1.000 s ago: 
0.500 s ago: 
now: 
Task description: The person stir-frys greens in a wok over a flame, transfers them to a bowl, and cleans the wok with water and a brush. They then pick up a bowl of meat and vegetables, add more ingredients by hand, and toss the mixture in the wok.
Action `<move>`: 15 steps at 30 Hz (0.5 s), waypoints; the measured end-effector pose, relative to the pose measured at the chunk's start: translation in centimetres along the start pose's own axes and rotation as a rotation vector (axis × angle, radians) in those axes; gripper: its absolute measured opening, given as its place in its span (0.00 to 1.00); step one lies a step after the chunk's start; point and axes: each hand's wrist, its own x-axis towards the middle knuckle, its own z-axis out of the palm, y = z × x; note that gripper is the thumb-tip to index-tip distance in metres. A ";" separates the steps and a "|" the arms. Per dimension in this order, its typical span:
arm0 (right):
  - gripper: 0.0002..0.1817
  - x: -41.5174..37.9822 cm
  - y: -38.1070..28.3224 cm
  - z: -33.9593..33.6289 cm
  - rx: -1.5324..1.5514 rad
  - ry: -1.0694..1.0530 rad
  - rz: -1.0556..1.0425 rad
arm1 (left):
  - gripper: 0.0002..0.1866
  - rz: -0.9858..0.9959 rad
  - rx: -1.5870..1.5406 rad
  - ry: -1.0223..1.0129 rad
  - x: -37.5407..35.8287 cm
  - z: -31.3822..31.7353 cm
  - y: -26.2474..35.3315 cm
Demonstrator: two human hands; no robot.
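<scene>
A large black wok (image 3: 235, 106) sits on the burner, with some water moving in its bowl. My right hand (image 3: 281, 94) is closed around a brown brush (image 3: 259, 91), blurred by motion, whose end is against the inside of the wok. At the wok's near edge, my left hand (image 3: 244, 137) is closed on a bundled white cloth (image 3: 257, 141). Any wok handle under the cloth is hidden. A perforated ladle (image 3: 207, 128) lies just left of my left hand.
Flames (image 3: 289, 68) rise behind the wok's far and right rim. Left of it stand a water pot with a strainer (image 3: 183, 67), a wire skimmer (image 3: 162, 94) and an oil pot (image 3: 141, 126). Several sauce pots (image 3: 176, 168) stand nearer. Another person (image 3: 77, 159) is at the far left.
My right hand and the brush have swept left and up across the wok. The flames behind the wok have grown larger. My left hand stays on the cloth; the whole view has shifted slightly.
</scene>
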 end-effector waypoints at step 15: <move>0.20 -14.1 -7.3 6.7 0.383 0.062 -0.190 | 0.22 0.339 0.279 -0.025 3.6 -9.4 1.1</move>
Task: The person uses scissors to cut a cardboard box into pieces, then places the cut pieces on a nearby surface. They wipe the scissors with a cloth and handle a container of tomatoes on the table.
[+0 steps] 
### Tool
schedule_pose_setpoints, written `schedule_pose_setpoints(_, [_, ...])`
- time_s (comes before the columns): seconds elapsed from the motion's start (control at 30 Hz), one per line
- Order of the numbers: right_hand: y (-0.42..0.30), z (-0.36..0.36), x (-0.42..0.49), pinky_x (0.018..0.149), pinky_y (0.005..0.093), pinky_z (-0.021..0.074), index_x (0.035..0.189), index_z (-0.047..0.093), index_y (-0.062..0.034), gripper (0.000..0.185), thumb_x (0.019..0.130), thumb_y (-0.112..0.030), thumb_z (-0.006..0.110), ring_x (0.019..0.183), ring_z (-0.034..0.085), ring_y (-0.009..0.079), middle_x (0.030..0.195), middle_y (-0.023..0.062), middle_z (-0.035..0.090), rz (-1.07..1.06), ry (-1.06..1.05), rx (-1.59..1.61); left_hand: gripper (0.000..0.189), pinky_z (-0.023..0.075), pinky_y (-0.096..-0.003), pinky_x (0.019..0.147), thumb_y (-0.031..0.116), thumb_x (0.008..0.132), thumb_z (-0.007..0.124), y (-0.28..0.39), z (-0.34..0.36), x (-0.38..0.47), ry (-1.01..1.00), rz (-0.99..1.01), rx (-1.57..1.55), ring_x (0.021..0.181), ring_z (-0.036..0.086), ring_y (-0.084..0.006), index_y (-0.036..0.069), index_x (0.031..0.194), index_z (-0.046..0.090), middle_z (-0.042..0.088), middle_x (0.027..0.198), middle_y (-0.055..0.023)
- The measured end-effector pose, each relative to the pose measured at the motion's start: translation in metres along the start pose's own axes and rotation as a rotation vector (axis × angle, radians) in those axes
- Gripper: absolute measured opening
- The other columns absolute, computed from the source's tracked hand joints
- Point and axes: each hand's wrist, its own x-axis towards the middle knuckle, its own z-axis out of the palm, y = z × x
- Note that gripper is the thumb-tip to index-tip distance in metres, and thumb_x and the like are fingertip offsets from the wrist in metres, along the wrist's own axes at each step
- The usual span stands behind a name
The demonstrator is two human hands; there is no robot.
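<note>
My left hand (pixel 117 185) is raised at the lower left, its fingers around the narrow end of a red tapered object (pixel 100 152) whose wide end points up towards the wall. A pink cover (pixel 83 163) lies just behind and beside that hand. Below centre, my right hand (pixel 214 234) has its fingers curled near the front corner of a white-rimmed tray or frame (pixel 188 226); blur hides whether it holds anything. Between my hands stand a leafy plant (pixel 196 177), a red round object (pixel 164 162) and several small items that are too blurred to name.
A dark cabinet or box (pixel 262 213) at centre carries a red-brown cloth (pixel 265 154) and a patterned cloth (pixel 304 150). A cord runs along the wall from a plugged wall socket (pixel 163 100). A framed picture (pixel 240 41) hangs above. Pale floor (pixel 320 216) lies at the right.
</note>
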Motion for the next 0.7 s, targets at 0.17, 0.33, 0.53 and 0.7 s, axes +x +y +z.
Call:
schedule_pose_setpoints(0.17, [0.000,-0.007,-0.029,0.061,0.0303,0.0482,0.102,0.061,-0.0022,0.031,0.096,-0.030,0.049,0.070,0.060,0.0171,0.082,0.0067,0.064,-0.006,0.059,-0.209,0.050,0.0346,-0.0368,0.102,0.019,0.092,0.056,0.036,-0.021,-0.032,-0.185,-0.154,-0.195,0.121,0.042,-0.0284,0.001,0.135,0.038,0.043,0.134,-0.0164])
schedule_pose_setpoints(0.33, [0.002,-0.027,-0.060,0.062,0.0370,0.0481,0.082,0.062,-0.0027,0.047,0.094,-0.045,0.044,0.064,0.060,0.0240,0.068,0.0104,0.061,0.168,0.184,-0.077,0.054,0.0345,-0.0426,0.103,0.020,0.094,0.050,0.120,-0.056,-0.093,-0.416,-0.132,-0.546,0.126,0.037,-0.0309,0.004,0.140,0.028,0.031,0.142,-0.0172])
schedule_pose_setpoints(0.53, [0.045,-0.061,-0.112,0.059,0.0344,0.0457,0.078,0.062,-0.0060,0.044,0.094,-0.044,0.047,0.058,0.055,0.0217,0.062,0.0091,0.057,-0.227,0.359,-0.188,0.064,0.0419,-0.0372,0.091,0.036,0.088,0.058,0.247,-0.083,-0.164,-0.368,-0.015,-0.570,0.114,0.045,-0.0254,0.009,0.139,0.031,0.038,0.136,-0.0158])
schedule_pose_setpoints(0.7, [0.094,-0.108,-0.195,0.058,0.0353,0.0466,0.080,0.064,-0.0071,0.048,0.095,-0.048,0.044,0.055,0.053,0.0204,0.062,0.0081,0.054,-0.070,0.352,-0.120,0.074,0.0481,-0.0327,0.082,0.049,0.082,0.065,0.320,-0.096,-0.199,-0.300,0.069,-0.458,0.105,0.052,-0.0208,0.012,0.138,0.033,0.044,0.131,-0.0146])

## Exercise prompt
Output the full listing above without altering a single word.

## Task response
1.000 s ago: 
0.500 s ago: 
now: 
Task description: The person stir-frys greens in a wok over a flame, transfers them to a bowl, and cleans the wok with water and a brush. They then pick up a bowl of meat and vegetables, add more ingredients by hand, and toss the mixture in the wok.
Action `<move>`: 15 steps at 30 Hz (0.5 s), waypoints; the measured end-effector pose, relative to the pose measured at the chunk's start: translation in centimetres along the start pose's own axes and rotation as a rotation vector (axis × angle, radians) in those axes; gripper: its absolute measured opening, given as its place in its span (0.00 to 1.00); step one lies a step after the chunk's start; point and axes: each hand's wrist, its own x-axis towards the middle knuckle, its own z-axis out of the palm, y = z × x; note that gripper is the thumb-tip to index-tip distance in metres. A ";" separates the steps and a "|" the arms. Per dimension in this order, its typical span:
arm0 (right):
  - gripper: 0.0002..0.1817
  - x: -41.5174..37.9822 cm
  - y: -38.1070..28.3224 cm
  - z: -33.9593..33.6289 cm
  - rx: -1.5324..1.5514 rad
  - ry: -1.0694..1.0530 rad
  - rz: -1.0556..1.0425 rad
arm1 (left):
  - gripper: 0.0002..0.1866
  - rz: -0.9858..0.9959 rad
  - rx: -1.5870..1.5406 rad
  - ry: -1.0223..1.0129 rad
  - x: -37.5407..35.8287 cm
  - z: -31.3822..31.7353 cm
  - y: -26.2474..35.3315 cm
Demonstrator: two human hands; no robot.
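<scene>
A large black wok (image 3: 235, 106) sits on the burner, with some water moving in its bowl. My right hand (image 3: 281, 94) is closed around a brown brush (image 3: 259, 91), blurred by motion, whose end is against the inside of the wok. At the wok's near edge, my left hand (image 3: 244, 137) is closed on a bundled white cloth (image 3: 257, 141). Any wok handle under the cloth is hidden. A perforated ladle (image 3: 207, 128) lies just left of my left hand.
Flames (image 3: 289, 68) rise behind the wok's far and right rim. Left of it stand a water pot with a strainer (image 3: 183, 67), a wire skimmer (image 3: 162, 94) and an oil pot (image 3: 141, 126). Several sauce pots (image 3: 176, 168) stand nearer. Another person (image 3: 77, 159) is at the far left.
My right hand and the brush have swept left and up across the wok. The flames behind the wok have grown larger. My left hand stays on the cloth; the whole view has shifted slightly.
</scene>
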 end-effector waypoints at step 15: <move>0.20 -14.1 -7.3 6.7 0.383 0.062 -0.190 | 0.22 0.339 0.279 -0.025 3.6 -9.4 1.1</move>
Task: The person uses scissors to cut a cardboard box into pieces, then places the cut pieces on a nearby surface. They wipe the scissors with a cloth and handle a container of tomatoes on the table.
[+0 steps] 
### Tool
schedule_pose_setpoints, written `schedule_pose_setpoints(_, [_, ...])`
- time_s (comes before the columns): seconds elapsed from the motion's start (control at 30 Hz), one per line
- Order of the numbers: right_hand: y (-0.42..0.30), z (-0.36..0.36), x (-0.42..0.49), pinky_x (0.018..0.149), pinky_y (0.005..0.093), pinky_z (-0.021..0.074), index_x (0.035..0.189), index_z (-0.047..0.093), index_y (-0.062..0.034), gripper (0.000..0.185), thumb_x (0.019..0.130), thumb_y (-0.112..0.030), thumb_z (-0.006..0.110), ring_x (0.019..0.183), ring_z (-0.034..0.085), ring_y (-0.009..0.079), middle_x (0.030..0.195), middle_y (-0.023..0.062), middle_z (-0.035..0.090), rz (-1.07..1.06), ry (-1.06..1.05), rx (-1.59..1.61); left_hand: gripper (0.000..0.189), pinky_z (-0.023..0.075), pinky_y (-0.096..-0.003), pinky_x (0.019..0.147), thumb_y (-0.031..0.116), thumb_x (0.008..0.132), thumb_z (-0.007..0.124), y (-0.28..0.39), z (-0.34..0.36), x (-0.38..0.47), ry (-1.01..1.00), rz (-0.99..1.01), rx (-1.57..1.55), ring_x (0.021..0.181), ring_z (-0.036..0.086), ring_y (-0.084..0.006), index_y (-0.036..0.069), index_x (0.031..0.194), index_z (-0.046..0.090), middle_z (-0.042..0.088), middle_x (0.027..0.198), middle_y (-0.055..0.023)
- The measured end-effector pose, each relative to the pose measured at the motion's start: translation in metres along the start pose's own axes and rotation as a rotation vector (axis × angle, radians) in those axes
- Gripper: absolute measured opening
- The other columns absolute, computed from the source's tracked hand joints
- Point and axes: each hand's wrist, its own x-axis towards the middle knuckle, its own z-axis out of the palm, y = z × x
- Note that gripper is the thumb-tip to index-tip distance in metres, and thumb_x and the like are fingertip offsets from the wrist in metres, along the wrist's own axes at each step
- The usual span stands behind a name
The demonstrator is two human hands; there is no robot.
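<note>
My left hand (pixel 117 185) is raised at the lower left, its fingers around the narrow end of a red tapered object (pixel 100 152) whose wide end points up towards the wall. A pink cover (pixel 83 163) lies just behind and beside that hand. Below centre, my right hand (pixel 214 234) has its fingers curled near the front corner of a white-rimmed tray or frame (pixel 188 226); blur hides whether it holds anything. Between my hands stand a leafy plant (pixel 196 177), a red round object (pixel 164 162) and several small items that are too blurred to name.
A dark cabinet or box (pixel 262 213) at centre carries a red-brown cloth (pixel 265 154) and a patterned cloth (pixel 304 150). A cord runs along the wall from a plugged wall socket (pixel 163 100). A framed picture (pixel 240 41) hangs above. Pale floor (pixel 320 216) lies at the right.
</note>
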Motion for the next 0.7 s, targets at 0.17, 0.33, 0.53 and 0.7 s, axes +x +y +z.
Call:
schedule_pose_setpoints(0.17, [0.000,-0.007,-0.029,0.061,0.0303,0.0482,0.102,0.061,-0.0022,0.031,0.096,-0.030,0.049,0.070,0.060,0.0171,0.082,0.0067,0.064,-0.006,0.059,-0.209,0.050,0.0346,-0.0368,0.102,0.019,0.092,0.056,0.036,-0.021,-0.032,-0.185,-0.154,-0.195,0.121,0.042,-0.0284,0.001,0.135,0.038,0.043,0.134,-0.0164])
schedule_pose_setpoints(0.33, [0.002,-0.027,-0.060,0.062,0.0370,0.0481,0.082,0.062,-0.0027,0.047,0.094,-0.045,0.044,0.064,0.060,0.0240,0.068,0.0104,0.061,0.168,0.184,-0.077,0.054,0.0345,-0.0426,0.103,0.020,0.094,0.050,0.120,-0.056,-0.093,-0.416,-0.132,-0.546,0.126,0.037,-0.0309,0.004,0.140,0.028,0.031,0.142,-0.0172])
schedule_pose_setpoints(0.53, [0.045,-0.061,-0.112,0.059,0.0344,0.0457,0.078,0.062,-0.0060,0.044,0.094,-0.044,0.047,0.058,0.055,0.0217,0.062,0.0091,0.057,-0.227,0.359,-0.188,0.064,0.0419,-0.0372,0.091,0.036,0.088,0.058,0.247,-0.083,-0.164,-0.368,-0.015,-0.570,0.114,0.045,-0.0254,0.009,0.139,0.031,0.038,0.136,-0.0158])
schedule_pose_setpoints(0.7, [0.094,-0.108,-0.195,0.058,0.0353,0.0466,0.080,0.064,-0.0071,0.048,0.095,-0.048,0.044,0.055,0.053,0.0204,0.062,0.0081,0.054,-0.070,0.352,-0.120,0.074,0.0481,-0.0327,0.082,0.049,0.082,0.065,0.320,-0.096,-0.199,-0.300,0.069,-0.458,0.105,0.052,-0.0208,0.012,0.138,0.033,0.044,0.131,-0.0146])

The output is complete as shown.